◆ What is expected: Output the full listing exactly.

◆ Dataset extract:
===

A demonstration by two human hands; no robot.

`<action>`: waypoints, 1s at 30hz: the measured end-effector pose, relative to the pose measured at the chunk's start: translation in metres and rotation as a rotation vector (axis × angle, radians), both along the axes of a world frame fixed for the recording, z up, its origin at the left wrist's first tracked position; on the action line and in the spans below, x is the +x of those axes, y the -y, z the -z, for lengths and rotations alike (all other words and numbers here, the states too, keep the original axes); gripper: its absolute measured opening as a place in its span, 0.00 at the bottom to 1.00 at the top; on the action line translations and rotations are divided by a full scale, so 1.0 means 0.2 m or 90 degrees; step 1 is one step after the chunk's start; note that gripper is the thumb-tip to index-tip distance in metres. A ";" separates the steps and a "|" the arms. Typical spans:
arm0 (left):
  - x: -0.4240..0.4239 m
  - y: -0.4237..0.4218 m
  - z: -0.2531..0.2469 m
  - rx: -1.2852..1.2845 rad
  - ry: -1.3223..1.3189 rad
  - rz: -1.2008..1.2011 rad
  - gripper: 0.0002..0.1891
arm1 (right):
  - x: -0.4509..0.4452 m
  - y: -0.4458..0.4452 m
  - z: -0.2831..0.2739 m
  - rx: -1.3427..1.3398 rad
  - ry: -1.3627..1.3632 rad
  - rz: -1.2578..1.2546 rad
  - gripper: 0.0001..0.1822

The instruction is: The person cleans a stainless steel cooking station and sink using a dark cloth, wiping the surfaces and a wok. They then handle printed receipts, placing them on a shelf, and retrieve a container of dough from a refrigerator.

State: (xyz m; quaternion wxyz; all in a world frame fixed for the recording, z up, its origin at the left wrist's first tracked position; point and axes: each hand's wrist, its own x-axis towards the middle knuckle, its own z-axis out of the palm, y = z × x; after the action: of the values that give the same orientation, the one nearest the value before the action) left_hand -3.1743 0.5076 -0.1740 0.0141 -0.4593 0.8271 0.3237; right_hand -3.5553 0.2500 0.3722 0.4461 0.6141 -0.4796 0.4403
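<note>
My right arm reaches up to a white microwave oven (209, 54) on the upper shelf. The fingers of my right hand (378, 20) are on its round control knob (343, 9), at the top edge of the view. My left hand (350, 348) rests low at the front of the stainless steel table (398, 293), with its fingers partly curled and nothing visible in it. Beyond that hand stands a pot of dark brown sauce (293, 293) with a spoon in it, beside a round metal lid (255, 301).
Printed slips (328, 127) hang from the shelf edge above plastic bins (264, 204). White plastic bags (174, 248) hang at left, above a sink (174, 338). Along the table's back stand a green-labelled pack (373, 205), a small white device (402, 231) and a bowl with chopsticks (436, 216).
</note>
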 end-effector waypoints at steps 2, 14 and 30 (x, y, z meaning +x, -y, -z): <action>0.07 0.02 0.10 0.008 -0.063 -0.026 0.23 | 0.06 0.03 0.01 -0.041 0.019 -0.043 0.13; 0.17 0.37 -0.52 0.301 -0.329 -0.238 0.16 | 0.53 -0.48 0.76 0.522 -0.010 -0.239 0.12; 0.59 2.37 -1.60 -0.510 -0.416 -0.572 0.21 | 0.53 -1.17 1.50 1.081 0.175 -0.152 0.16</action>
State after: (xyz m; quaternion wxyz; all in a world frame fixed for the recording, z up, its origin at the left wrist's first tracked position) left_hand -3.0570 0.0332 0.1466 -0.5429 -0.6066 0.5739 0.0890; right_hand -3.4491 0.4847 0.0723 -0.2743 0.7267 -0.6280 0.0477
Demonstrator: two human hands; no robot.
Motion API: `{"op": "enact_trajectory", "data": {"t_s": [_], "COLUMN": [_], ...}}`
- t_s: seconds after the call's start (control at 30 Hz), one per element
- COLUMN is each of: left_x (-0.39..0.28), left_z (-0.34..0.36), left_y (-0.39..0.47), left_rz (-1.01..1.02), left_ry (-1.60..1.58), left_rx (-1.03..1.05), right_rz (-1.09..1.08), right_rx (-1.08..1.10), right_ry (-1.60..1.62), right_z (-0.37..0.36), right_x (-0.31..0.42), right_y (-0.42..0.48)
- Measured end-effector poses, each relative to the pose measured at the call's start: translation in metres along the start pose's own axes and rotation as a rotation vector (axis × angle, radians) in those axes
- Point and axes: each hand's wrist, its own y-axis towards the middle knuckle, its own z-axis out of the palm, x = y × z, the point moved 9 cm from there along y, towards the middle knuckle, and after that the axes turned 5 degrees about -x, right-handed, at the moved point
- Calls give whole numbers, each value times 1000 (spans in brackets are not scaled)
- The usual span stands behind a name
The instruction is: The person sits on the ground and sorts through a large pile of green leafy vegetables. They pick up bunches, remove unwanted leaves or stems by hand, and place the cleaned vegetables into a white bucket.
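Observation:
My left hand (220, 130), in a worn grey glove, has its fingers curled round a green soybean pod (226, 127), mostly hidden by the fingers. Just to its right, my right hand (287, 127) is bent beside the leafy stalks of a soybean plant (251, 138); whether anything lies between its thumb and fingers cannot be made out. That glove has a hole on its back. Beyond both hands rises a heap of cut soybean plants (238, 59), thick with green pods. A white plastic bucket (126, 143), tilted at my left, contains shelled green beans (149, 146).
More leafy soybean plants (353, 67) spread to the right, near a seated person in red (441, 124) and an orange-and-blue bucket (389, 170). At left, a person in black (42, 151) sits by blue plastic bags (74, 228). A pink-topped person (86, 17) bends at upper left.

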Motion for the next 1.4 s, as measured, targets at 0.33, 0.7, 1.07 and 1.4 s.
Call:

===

◆ Problem solution:
A demonstration by two human hands; no robot.

`<action>`: waypoints, 1s at 30hz: the measured end-effector pose, relative to the pose measured at the chunk's start: translation in metres and rotation as a rotation vector (axis × angle, radians), both along the axes of a world frame fixed for the recording, z up, its origin at the left wrist's first tracked position; on the action line and in the spans below, x is the +x of those axes, y the -y, z the -z, for lengths and rotations alike (all other words and numbers here, the states too, keep the original axes); gripper: its absolute measured opening as a place in its span, 0.00 at the bottom to 1.00 at the top; on the action line translations and rotations are divided by a full scale, so 1.0 means 0.2 m or 90 degrees; step 1 is one step after the chunk's start; note that gripper is the thumb-tip to index-tip distance in metres. A ";" separates the steps and a "|" the arms. Typical spans:
arm0 (left):
  - x: -0.4240..0.4239 m
  - y: -0.4237..0.4218 m
  - z: -0.2531..0.2469 m
  - rx: -1.2852..1.2845 rad
  - ry: -1.3223..1.3189 rad
  - rz: -1.2008..1.2011 rad
  - gripper: 0.0002..0.1891
arm1 (right):
  - x: -0.4509..0.4452 m
  - y: -0.4458..0.4452 m
  - z: -0.2831..0.2739 m
  - rx: -1.3427..1.3398 rad
  - ry: -1.3627..1.3632 rad
  - rz: -1.2578..1.2546 rad
  - gripper: 0.0001..0.1822

The instruction is: The person cleans a stainless steel cooking station and sink using a dark cloth, wiping the surfaces and a wok. They then handle printed receipts, placing them on a shelf, and retrieve a container of dough from a refrigerator.

State: (xyz m; quaternion wxyz; all in a world frame fixed for the recording, z up, its origin at the left wrist's first tracked position; point and axes: each hand's wrist, its own x-axis towards the middle knuckle, its own z-axis out of the palm, y = z × x; after the action: of the values that give the same orientation, the one nearest the value before the action) left_hand -3.1743 0.5076 -0.1740 0.0141 -0.4593 0.8271 0.3237; right_hand -3.5553 0.2500 0.3722 0.4461 0.6141 -0.4796 0.4403
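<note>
My right arm reaches up to a white microwave oven (209, 54) on the upper shelf. The fingers of my right hand (378, 20) are on its round control knob (343, 9), at the top edge of the view. My left hand (350, 348) rests low at the front of the stainless steel table (398, 293), with its fingers partly curled and nothing visible in it. Beyond that hand stands a pot of dark brown sauce (293, 293) with a spoon in it, beside a round metal lid (255, 301).
Printed slips (328, 127) hang from the shelf edge above plastic bins (264, 204). White plastic bags (174, 248) hang at left, above a sink (174, 338). Along the table's back stand a green-labelled pack (373, 205), a small white device (402, 231) and a bowl with chopsticks (436, 216).
</note>
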 end-effector waypoints at steps 2, 14 and 30 (x, y, z meaning +x, -y, -z): <action>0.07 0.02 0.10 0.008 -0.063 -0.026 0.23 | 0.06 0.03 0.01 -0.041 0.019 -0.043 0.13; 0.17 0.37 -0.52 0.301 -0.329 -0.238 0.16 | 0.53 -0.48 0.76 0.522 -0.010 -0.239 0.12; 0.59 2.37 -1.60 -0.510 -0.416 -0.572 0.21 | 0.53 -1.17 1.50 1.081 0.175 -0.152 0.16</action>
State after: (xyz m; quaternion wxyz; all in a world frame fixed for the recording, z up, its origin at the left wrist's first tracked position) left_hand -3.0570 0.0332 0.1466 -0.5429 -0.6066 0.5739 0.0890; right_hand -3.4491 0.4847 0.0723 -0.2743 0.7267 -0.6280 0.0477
Demonstrator: two human hands; no robot.
Motion API: `{"op": "enact_trajectory", "data": {"t_s": [_], "COLUMN": [_], ...}}`
- t_s: seconds after the call's start (control at 30 Hz), one per element
- COLUMN is each of: left_x (-0.39..0.28), left_z (-0.34..0.36), left_y (-0.39..0.47), left_rz (-1.01..1.02), left_ry (-1.60..1.58), left_rx (-1.03..1.05), right_rz (-1.09..1.08), right_rx (-1.08..1.10), right_ry (-1.60..1.62), right_z (-0.37..0.36), right_x (-0.31..0.42), right_y (-0.42..0.48)
- Measured end-effector poses, each relative to the pose measured at the call's start: translation in metres along the start pose's own axes and rotation as a rotation vector (axis × angle, radians) in those axes
- Point and axes: each hand's wrist, its own y-axis towards the middle knuckle, its own z-axis out of the palm, x = y × z, the point moved 9 cm from there along y, towards the middle knuckle, and after that the axes turned 5 degrees about -x, right-handed, at the moved point
- Calls give whole numbers, each value times 1000 (spans in brackets are not scaled)
- The usual span stands behind a name
The instruction is: The person sits on the ground and sorts through a large pile of green leafy vegetables. They pick up bunches, remove unwanted leaves or stems by hand, and place the cleaned vegetables into a white bucket.
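Observation:
My left hand (220, 130), in a worn grey glove, has its fingers curled round a green soybean pod (226, 127), mostly hidden by the fingers. Just to its right, my right hand (287, 127) is bent beside the leafy stalks of a soybean plant (251, 138); whether anything lies between its thumb and fingers cannot be made out. That glove has a hole on its back. Beyond both hands rises a heap of cut soybean plants (238, 59), thick with green pods. A white plastic bucket (126, 143), tilted at my left, contains shelled green beans (149, 146).
More leafy soybean plants (353, 67) spread to the right, near a seated person in red (441, 124) and an orange-and-blue bucket (389, 170). At left, a person in black (42, 151) sits by blue plastic bags (74, 228). A pink-topped person (86, 17) bends at upper left.
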
Motion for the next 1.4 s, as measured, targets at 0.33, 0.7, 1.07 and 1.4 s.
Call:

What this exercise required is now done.